The Pentagon paid 1,014,000 contractors, civilians, and uniformed personnel for desk jobs at the Pentagon to support only 1.3 million troops on active duty, which is “the fewest since 1940.”

The Defense Business Board wanted to help the Pentagon save $125 billion to help troops and weapons, especially “to rebuild the nation’s aging nuclear arsenal, or the operating expenses for 50 Army brigades.”

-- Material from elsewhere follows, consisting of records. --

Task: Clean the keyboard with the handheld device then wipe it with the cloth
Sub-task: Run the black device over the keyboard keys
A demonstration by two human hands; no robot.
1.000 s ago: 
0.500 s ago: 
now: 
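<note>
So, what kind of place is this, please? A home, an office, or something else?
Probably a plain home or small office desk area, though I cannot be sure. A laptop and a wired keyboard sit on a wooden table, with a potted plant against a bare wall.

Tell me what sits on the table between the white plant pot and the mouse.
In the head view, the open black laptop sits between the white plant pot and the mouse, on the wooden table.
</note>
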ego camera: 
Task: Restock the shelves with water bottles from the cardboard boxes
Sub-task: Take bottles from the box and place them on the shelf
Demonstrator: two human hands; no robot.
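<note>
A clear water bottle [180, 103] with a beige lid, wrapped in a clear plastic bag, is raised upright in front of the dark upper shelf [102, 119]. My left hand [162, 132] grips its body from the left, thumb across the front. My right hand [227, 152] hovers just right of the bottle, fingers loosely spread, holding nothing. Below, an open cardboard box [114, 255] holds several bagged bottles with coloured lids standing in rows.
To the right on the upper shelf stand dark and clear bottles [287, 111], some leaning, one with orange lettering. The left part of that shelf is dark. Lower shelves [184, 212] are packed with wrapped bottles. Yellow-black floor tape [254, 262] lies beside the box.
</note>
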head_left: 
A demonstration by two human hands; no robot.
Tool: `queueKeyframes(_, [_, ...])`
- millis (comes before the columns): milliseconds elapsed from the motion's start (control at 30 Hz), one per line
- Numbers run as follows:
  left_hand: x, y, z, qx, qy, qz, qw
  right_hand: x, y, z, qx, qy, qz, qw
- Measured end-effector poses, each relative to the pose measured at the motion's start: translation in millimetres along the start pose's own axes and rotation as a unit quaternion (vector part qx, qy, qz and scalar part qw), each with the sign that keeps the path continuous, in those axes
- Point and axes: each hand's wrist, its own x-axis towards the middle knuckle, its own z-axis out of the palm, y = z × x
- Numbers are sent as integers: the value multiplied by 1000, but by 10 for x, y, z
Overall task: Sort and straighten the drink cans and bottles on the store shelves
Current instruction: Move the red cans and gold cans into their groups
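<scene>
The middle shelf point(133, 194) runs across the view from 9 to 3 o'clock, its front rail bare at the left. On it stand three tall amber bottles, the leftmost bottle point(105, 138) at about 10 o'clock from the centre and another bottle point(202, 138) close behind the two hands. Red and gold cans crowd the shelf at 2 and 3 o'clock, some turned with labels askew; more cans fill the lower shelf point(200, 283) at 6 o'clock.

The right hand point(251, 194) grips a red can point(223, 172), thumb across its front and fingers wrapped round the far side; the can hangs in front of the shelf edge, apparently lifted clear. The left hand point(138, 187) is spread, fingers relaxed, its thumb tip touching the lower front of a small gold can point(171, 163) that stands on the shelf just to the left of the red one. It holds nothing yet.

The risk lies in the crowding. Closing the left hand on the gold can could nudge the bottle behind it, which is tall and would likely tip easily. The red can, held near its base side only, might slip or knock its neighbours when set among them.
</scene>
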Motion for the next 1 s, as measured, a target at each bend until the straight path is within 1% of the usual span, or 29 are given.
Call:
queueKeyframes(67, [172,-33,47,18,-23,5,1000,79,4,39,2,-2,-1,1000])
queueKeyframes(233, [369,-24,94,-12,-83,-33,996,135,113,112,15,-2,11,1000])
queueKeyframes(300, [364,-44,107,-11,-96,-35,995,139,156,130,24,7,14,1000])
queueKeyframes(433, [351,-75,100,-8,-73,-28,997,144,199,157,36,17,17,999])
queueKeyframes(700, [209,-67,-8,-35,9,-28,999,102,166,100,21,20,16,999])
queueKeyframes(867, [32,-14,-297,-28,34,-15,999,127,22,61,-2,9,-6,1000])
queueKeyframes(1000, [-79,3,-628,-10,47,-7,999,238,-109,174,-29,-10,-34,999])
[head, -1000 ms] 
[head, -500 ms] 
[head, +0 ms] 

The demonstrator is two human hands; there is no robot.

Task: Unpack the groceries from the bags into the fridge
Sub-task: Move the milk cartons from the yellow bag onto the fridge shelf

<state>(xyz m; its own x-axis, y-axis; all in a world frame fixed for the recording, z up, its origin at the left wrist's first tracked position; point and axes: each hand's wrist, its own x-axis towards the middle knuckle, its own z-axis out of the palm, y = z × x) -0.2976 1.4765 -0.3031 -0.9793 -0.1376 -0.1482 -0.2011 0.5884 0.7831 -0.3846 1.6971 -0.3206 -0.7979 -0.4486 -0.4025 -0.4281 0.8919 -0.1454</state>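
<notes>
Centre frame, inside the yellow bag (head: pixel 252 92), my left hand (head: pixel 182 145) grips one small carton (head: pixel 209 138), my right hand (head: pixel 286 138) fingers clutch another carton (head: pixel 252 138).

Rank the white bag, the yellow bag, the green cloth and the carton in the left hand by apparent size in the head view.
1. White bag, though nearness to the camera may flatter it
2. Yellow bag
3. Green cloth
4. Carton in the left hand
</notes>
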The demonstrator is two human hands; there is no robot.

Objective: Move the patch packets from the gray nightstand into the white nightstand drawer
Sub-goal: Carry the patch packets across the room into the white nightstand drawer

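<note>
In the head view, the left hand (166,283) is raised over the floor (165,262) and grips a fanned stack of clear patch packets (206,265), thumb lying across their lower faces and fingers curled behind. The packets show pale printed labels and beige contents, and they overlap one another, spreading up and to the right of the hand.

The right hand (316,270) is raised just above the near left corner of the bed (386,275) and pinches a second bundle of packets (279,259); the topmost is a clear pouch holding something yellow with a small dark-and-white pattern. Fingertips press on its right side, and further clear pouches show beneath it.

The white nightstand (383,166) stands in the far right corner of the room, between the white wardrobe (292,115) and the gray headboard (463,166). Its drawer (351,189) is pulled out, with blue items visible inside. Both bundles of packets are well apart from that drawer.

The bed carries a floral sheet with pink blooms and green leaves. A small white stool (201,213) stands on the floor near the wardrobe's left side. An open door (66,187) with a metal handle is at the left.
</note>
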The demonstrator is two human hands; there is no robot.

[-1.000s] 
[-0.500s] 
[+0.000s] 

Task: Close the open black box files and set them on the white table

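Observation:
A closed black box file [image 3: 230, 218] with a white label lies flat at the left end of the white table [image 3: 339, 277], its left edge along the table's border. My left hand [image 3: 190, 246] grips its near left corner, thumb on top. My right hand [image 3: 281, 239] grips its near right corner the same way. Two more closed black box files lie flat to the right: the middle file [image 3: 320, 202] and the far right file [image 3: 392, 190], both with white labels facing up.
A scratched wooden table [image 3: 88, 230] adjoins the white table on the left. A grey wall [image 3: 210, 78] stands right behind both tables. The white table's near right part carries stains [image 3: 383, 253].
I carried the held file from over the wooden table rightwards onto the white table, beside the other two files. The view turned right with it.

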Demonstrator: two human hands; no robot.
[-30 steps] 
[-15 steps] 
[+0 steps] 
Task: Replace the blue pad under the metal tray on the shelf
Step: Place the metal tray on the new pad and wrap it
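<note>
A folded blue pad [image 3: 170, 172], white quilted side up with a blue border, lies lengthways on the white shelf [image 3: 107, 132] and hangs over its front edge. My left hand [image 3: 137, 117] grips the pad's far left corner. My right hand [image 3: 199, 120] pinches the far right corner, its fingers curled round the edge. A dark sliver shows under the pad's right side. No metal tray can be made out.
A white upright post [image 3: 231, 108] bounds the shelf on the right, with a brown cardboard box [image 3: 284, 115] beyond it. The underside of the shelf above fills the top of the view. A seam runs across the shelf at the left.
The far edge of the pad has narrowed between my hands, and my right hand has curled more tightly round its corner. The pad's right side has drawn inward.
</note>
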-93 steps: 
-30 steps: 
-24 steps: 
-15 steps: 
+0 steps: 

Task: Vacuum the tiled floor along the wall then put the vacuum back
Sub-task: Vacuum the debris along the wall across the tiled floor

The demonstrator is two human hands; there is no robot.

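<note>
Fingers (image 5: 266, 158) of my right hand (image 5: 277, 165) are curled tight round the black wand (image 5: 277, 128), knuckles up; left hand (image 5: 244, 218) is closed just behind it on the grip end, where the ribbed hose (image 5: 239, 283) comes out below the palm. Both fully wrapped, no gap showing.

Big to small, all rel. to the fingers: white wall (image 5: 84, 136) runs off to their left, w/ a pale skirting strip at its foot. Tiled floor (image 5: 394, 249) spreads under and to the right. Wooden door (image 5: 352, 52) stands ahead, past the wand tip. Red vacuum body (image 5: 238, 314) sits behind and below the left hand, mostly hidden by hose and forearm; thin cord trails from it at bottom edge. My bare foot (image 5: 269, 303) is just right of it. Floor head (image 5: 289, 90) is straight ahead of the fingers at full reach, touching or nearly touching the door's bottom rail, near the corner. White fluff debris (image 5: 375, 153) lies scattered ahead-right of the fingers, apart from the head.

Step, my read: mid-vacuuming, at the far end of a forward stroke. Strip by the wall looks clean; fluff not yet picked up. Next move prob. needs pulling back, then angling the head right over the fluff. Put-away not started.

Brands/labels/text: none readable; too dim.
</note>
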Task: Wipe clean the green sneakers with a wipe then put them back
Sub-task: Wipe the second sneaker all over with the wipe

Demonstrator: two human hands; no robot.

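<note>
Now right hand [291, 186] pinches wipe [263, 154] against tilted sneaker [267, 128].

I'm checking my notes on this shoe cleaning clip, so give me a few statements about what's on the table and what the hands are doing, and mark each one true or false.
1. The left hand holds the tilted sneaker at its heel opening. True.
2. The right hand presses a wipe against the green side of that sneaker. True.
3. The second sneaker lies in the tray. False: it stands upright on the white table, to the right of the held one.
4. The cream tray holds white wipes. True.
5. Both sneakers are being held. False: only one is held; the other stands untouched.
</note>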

Despite the good that could come out of the study, those in charge buried it:

But some Pentagon leaders said they fretted that by spotlighting so much waste, the study would undermine their repeated public assertions that years of budget austerity had left the armed forces starved of funds. Instead of providing more money, they said, they worried Congress and the White House might decide to cut deeper.So the plan was killed. The Pentagon imposed secrecy restrictions on the data making up the study, which ensured no one could replicate the findings. A 77-page summary report that had been made public was removed from a Pentagon website.

In August 2016, I blogged that the Pentagon had not audited $6.5 trillion it spent on wars and equipment due to horrible bookkeeping practices. The Defense Finance and Accounting Service “did not document or support why the Defense Departmental Reporting system-Budgetary (DDRS-B), a budgetary reporting system, removed at least 16,513 of 1.3 million records during third quarter FY 2015.”